Good nutrition and healthy eating practices are particularly important for people with diabetes. No matter the calorie level, a healthy diet can help you maintain your blood glucose levels within your target range and can help you manage your weight. A 2,700-calorie meal plan is a high calorie diet that is appropriate for active adolescents and adults. Before starting any new meal plan, however, discuss the details with your endocrinologist or primary care physician.
Meal Planning for Diabetics
Planning meals can be a challenge, particularly if you are newly diagnosed or if you have not given much thought to your diet in the past. As a diabetic, there are many different ways to plan meals, but it is important to have consistent carbohydrate intake throughout the day. The Dietary Guidelines for Americans recommends that 45 to 65 percent of your daily calories come from carbohydrates, 10 to 35 percent from protein and 20 to 30 percent from dietary fat. The guidelines also recommend decreasing your intake of refined carbohydrates and foods with added sugars and fats, while increasing intake of whole grains, fruits, vegetables and lean protein.
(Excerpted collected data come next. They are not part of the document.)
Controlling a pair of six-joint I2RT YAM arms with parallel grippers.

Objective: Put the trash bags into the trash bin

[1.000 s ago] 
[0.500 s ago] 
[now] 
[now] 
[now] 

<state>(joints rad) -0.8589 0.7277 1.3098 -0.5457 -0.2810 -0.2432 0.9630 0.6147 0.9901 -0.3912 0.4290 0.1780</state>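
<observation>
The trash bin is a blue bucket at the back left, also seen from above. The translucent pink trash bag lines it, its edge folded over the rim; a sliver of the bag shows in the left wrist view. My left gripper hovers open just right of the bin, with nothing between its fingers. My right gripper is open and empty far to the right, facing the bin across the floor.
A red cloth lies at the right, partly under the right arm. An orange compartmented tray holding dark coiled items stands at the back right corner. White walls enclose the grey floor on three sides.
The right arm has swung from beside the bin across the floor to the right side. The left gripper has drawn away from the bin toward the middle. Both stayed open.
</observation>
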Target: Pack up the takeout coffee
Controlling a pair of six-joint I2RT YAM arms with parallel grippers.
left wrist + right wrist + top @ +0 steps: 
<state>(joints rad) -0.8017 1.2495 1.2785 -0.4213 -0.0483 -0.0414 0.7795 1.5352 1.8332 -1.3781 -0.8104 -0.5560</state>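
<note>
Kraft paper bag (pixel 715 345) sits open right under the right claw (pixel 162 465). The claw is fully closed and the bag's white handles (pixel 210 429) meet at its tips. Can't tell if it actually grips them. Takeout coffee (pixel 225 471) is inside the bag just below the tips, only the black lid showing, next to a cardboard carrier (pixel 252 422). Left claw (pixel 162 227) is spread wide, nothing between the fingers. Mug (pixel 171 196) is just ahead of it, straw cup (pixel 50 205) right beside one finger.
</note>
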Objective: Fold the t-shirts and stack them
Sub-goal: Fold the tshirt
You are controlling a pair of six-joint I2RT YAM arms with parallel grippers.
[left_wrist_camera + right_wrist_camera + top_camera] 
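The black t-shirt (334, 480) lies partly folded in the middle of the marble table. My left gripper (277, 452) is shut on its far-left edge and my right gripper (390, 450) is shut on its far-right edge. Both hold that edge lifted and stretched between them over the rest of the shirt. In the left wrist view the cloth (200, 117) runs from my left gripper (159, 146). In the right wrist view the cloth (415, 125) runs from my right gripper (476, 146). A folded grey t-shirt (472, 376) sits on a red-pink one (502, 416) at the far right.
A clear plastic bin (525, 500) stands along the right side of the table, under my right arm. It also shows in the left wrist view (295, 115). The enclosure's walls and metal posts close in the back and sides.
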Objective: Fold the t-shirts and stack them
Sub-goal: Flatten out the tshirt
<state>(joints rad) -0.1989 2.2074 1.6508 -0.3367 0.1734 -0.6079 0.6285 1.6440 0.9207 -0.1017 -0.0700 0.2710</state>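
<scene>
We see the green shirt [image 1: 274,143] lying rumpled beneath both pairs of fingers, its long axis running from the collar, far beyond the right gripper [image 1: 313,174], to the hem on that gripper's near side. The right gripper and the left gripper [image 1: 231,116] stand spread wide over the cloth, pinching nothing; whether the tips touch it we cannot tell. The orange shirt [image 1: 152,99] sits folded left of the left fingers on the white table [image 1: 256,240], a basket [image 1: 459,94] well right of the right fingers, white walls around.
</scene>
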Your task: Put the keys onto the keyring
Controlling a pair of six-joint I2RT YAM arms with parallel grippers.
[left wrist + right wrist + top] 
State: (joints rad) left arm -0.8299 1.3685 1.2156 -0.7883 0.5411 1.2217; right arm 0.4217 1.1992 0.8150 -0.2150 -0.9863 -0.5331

Methods of meal planning include carbohydrate counting, following the glycemic index or using an online tool such as MyPyramid. If you are taking insulin or oral medications, it is particularly important to learn what method of meal planning is best for you by discussing the choices with your doctor and registered dietitian.
Carbohydrate Counting
While carbohydrate counting is the most time consuming method of meal planning, it also gives you the most accurate count of the amount of carbohydrates in your meals. As a rule of thumb, one serving of carbohydrates is equal to 15 g. For a 2,700 calorie diabetic meal plan, meals can include four to six servings of carbohydrate, with snacks including two to three servings. Examples of servings include one slice of bread, one small apple or 1/3 cup of rice. The American Diabetes Association website has more examples of servings sizes.
Glycemic Index
The glycemic index can help you find foods that do not raise your blood sugar as quickly. Foods that have carbohydrates are classified into high, medium and low GI foods. As a rule of thumb, foods with more fiber will have a lower GI profile. For example, whole wheat bread has a lower GI than refined white bread.
Sample Meal Plan
Here is a sample one day 2,700-calorie meal plan which can be appropriate for a diabetic.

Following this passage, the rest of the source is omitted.